Walney Island circumnav.

"Barrow is sheltered from the ravages of the Irish Sea by Walney Island...", states Jim's opening paragraph in his guide - Northern England & IOM - detailing the circumnavigation of this charismatic island. Having spent my formative years on the west coast of Cumbria, when I first read this chapter I did rather wonder if it wasn't the Irish Sea that was protected by Walney, from the ravages of Barrow...
Be that as it may, the island - England's eighth largest - remains a favoured and relatively local paddle.
The forecasts were the usual mass of conflicting information with everything from F3 to F7 winds predicted; either way I suspected we would get a good push down the west coast of Walney, but getting there would take a little longer than usual. We paddled north from Roa Island with the very last of the flood, which had turned before reaching The Meetings and by the time we were up at the north eastern tip, the ebb was well underway.
Still, we enjoyed the shelter of the dunes, basking in the sun and enjoying the warmth before heading out into the freezing wind. Above, Brian heads back into the channel, the huts of Lowsy Point beyond.
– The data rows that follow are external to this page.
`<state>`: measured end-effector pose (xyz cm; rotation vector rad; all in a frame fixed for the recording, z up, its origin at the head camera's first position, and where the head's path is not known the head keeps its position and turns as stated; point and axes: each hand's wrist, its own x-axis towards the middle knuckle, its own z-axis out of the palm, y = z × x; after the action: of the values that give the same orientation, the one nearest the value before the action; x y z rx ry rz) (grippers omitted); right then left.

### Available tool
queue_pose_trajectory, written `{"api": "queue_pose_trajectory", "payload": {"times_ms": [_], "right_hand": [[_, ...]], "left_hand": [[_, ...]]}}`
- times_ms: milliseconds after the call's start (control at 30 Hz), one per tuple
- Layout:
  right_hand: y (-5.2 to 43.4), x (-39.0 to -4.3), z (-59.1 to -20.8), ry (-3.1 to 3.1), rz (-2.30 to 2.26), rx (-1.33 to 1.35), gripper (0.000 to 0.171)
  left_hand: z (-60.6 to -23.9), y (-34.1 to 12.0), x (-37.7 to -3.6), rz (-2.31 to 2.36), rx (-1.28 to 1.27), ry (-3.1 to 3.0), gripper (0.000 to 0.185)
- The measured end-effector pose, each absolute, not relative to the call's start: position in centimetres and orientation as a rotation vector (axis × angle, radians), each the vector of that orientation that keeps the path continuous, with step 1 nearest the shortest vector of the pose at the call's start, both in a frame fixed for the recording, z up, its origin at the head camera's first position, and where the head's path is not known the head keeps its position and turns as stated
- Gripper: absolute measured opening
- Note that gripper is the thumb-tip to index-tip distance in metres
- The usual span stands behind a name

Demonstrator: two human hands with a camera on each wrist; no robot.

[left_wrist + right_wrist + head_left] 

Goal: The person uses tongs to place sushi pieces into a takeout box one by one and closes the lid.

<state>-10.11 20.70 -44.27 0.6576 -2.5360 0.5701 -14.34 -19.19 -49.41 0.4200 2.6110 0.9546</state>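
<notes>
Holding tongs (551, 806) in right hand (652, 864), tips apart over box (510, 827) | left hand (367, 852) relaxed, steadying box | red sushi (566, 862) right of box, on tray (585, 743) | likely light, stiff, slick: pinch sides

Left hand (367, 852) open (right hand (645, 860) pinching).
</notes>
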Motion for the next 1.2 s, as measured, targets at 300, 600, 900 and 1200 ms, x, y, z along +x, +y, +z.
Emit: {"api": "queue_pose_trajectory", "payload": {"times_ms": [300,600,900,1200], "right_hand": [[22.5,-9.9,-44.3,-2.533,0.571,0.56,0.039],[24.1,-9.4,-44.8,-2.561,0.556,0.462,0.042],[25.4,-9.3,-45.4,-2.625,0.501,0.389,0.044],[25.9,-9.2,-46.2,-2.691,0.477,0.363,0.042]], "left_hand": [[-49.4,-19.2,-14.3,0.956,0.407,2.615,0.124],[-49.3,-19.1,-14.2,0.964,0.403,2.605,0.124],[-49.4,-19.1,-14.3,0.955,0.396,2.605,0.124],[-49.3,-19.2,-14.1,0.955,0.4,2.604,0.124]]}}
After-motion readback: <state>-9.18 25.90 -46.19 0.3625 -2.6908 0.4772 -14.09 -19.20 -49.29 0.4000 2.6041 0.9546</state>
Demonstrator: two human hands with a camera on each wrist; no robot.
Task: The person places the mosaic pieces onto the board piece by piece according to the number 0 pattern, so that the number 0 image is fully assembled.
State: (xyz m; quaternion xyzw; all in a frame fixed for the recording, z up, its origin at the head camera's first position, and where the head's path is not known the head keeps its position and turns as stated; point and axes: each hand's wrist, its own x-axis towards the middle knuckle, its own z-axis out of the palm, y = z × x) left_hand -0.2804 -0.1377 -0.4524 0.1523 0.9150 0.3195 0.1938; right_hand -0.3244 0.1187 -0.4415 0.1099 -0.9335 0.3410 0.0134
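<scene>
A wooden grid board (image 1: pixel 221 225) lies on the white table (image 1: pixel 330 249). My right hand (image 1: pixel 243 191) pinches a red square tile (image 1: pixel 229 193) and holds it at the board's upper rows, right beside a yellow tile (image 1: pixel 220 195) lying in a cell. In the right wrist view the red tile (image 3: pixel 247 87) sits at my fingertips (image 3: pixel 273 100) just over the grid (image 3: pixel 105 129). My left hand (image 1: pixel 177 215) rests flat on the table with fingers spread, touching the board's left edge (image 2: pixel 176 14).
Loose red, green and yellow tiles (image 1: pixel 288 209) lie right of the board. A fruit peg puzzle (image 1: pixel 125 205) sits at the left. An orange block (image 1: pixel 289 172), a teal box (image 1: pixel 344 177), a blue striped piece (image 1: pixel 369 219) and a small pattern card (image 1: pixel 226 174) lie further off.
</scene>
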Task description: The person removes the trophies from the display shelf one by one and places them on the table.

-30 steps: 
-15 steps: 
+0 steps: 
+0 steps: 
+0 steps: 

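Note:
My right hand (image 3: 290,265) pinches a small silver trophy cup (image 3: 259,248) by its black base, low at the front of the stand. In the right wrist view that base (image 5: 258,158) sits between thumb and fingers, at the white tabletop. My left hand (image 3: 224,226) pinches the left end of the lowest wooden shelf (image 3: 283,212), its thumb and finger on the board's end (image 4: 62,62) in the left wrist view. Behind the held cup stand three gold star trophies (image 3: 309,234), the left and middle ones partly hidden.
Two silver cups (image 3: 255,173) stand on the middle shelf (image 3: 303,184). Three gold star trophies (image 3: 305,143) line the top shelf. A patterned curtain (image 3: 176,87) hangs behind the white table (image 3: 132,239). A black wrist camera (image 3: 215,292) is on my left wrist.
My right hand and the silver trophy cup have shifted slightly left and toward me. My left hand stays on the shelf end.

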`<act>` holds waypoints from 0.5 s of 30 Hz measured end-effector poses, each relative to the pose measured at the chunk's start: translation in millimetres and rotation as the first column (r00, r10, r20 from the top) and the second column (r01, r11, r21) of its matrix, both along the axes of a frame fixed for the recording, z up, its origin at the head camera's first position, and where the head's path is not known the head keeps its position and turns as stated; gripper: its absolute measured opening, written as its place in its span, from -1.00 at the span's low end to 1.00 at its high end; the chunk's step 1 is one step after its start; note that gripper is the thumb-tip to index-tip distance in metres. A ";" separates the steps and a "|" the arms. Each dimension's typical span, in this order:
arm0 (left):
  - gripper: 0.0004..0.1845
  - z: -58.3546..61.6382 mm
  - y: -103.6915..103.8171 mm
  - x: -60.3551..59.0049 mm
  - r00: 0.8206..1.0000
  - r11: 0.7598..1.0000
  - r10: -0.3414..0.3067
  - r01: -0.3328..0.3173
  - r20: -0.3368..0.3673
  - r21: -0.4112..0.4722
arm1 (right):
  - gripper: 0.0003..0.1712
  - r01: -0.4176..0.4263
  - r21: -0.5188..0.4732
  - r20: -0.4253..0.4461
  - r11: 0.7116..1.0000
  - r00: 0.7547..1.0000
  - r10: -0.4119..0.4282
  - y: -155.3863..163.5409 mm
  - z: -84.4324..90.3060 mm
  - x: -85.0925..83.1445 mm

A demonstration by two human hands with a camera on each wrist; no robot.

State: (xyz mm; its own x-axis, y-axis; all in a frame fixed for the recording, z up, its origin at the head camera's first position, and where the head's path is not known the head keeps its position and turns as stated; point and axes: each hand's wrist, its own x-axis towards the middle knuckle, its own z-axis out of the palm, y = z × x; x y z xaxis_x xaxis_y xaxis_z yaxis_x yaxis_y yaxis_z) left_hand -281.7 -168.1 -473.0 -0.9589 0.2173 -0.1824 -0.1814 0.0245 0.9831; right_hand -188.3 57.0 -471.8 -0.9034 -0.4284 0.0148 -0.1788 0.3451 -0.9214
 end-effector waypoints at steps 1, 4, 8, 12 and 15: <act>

In fact the sea was rather less wild than appearances from the channel would have suggested; the mass of breakers that appeared beyond the sand banks turned out to be much smaller than they looked and within a short while we were heading south at a good speed...
...surfing the small stuff close in and generally enjoying the ride.
By the time we passed Earnse Point however my feet had frozen forcing a short break and several laps of a sandbank at a fast jog to restore circulation while frozen hands were too shaky to track these Sanderling steadily enough for a crisp image, still I quite like it.
Back on the water - John heading along the wide empty beaches, the fells beyond with just a dusting of snow.
Further south - Tim looking out across the expanse of Morecambe Bay...
...just before reaching the lighthouse and turning the south-west corner.
Right on cue, the grey seals appeared, following us into the channel...
...above which the last of the day's light caught the flanks of Buck Pike and The Old Man of Coniston with the Dunnerdale fells on the far left.
Turning north, back towards Roa Island, Dave and Brian pass the distinctive channel markers...
...and finally Piel Island's castle.
On a neap tide and having left Roa Island a little later than planned, it had taken rather longer to complete the trip than is normal but blue skies and the first hint of Spring, despite the cold, had made for another enjoyable circumnav. of Walney - with surprisingly little in the way of ravaging from either the Irish Sea or the residents of Barrow.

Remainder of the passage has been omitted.